Artificial intelligence (AI) is used in a variety of ways, such as building new kinds of credit scores that go beyond the traditional FICO score. However, while these tools can powerfully and accurately predict outcomes, their internal operations are often difficult to explain and interpret. As a result, there is a growing demand in ethics and regulation for what is called explainable AI (xAI), especially in high-stakes domains.

In a new article, a professor at Carnegie Mellon University (CMU) suggests that explanations of AI are valuable to those affected by a model’s decisions if they can provide evidence that a past adverse decision was unfair. The article is published in Frontiers in Psychology for a special issue on AI in Business.

“Recently, legislators in the United States and the European Union have tried to pass laws regulating automated systems, including explainability,” says Derek Leben, Associate Teaching Professor of Ethics at CMU’s Tepper School of Business, who authored the article. “There are several existing laws that impose legal requirements for explainability, especially with respect to credit and lending, but they are often difficult to interpret when it comes to AI.”

In response to demands for explainability, researchers have produced a large set of xAI methods in a short period of time. These methods differ in the type of explanations they can generate, so Leben says we must now ask: What type of explanations are important for an xAI method to produce?

In the article, Leben identifies three types of explanations. One type explains a decision by providing the relative importance of its causal features (for example, “Your income of $40K was the most significant factor in your rejection”). Another type explains a decision by offering a counterfactual change in past states that would have led to a better outcome (for example, “If your salary had been higher than $50K—all else being equal—you would have been approved”). The third type provides practical recommendations on what individuals can do to improve their future outcomes (for example, “The best way for you to improve your score is to increase your savings by $5K”).

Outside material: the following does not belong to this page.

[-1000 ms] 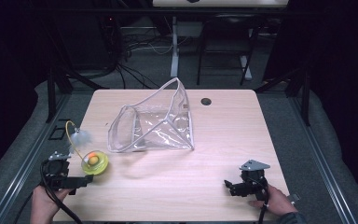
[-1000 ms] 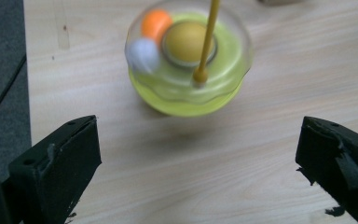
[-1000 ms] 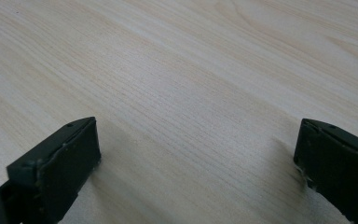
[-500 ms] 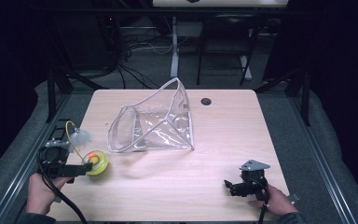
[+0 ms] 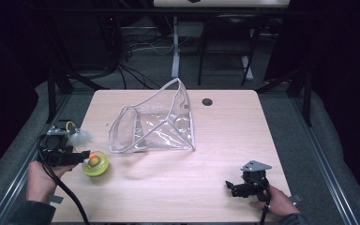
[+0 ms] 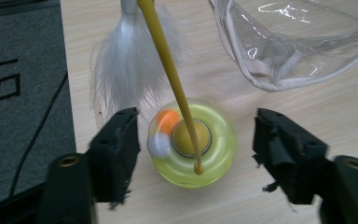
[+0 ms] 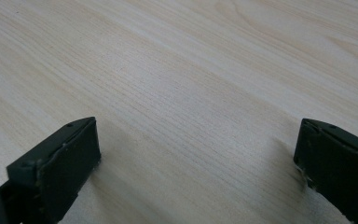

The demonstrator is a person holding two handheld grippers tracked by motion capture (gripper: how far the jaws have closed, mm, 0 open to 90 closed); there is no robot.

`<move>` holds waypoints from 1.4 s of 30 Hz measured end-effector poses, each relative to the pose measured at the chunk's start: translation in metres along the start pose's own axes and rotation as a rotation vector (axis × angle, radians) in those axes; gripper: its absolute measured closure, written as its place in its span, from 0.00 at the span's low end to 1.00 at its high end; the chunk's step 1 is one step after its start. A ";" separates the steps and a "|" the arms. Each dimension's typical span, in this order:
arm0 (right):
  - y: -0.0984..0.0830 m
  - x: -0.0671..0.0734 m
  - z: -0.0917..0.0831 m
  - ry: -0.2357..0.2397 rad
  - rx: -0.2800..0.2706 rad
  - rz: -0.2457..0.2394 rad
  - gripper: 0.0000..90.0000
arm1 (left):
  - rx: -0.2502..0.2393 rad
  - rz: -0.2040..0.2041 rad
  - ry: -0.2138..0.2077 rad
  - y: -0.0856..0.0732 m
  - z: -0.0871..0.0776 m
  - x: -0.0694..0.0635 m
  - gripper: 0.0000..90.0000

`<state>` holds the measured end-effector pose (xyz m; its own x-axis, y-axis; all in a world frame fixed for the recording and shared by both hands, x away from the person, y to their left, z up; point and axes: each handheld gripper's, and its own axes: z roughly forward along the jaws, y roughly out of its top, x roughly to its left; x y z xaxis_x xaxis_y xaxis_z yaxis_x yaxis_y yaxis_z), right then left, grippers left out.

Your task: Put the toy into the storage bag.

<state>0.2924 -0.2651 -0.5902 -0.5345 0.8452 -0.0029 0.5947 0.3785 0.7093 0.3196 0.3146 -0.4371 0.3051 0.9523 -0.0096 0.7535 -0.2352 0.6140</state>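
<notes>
While my left gripper (image 6: 193, 154) straddles the yellow-green cat toy (image 6: 193, 149) at the table's (image 5: 215, 187) near left edge, its jaws have just been closing, the left pad about touching, the right apart. Its yellow wand (image 6: 168, 70) runs away from me. My right gripper (image 5: 236, 189) rests well apart, open and empty.
</notes>
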 end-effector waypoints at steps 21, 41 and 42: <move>0.000 0.000 0.000 0.000 0.000 0.000 0.00 | 0.010 0.016 -0.001 0.008 -0.002 0.004 0.93; 0.000 0.000 0.000 0.000 0.000 0.000 0.00 | 0.029 0.047 0.006 0.021 -0.006 0.008 0.98; 0.000 0.000 0.000 0.000 0.000 0.000 0.00 | 0.029 0.047 0.006 0.021 -0.006 0.008 0.98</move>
<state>0.2923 -0.2651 -0.5902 -0.5343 0.8453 -0.0031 0.5947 0.3785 0.7093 0.3346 0.3187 -0.4191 0.3371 0.9412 0.0237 0.7547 -0.2852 0.5908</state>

While there has been much debate about what type of explanation is most important, Leben supports xAI methods that provide information about counterfactual changes to past states based on what he calls the evidence of fairness view. In this view, individuals affected by a model’s decisions (model patients) can and should care about explainability as a means to an end, with the end verifying that a past decision treated them fairly.

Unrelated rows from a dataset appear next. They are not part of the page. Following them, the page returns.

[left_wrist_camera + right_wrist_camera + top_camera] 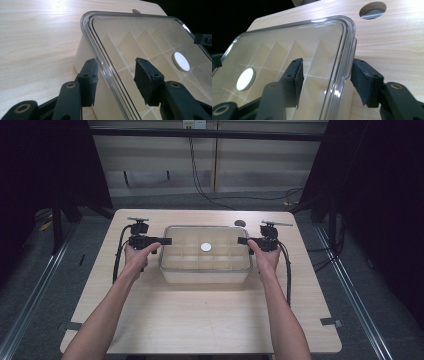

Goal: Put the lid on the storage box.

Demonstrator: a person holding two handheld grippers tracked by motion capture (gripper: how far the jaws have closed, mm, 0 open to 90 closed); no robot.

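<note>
- The clear lid (pixel 206 247) sits on the divided box (pixel 205 276) mid-table (pixel 200 320).
- I keep my left gripper (pixel 116 80) and right gripper (pixel 327 81) astride opposite lid edges, jaws open, gripping nothing, so both ends would lift evenly.

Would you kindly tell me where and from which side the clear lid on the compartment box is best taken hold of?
Grip the clear lid by its overhanging rim at the two short ends, coming in level from left and right. The lip juts past the box wall, so one pad fits under and one over. The left claw and right claw already straddle those edges, jaws apart.
</note>
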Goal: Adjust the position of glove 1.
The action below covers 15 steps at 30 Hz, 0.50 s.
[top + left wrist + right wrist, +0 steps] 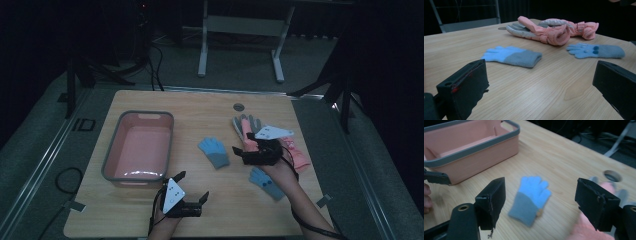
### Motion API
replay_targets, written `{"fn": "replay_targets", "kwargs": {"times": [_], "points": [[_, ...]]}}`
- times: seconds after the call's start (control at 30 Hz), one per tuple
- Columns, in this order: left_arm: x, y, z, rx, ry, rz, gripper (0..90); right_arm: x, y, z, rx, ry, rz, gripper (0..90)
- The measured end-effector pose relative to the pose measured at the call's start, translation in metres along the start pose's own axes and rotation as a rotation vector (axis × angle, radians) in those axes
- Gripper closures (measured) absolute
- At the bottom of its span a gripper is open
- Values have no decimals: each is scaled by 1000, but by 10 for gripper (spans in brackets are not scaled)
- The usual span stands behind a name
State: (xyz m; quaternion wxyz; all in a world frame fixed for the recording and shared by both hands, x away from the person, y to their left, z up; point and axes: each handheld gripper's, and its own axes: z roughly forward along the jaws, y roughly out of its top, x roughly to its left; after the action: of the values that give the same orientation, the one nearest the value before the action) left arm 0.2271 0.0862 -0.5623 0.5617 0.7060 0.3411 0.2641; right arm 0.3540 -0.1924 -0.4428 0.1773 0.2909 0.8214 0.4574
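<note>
Blue glove (530,198) lies untouched between the right gripper's (540,205) parted jaws (left gripper (541,90) also wide, empty).

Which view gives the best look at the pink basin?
The high view: it shows the pink basin whole from above, grey rim all round, nothing inside, at the table's left. The right gripper view shows its near wall, rim and part of the inside close up, cut off at the frame's left and top edges.

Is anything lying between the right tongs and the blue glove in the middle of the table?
Nothing visible does. The right tongs hang open above the pink gloves, and only bare table lies between them and the blue glove. The glove lies flat on its own, apart from the pink tub.
</note>
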Motion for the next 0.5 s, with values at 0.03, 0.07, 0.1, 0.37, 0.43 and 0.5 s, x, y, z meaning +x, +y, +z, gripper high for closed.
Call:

Counterfactual explanations can provide people with evidence that a past decision was fair in two ways. The first is to demonstrate that a model would have produced a beneficial decision under alternative conditions that are under the model patient’s control (which the author calls positive evidence of fairness). The second is to show that a model would not have produced a beneficial decision when irrelevant behavioral or group attributes are altered (which Leben terms negative evidence of fairness).

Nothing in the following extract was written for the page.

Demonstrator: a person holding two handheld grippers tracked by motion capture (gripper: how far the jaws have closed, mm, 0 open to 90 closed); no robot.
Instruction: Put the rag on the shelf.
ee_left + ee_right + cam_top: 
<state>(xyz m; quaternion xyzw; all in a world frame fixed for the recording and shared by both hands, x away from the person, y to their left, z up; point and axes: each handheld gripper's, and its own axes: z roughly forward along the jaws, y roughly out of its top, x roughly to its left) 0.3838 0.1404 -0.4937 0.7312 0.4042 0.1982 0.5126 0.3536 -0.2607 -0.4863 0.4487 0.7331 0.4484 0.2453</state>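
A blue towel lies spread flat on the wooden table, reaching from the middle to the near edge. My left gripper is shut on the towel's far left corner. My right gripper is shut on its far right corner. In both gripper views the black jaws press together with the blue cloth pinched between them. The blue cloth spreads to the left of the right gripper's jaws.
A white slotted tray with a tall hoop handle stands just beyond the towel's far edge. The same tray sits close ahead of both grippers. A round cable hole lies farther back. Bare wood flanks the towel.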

Put another way, Leben suggests that xAI methods should be capable of demonstrating that a decision was counterfactually dependent on features that were under the applicant’s control (e.g., late payments) and not counterfactually dependent on features that are discriminatory (e.g., race and gender).

Leben says his work has practical implications. Not only can these ideas inform legislative efforts and industry norms around explainability, but they can also be used in other domains. For example, engineers designing AI models and their associated xAI methods can use the evidence of fairness view to help evaluate them.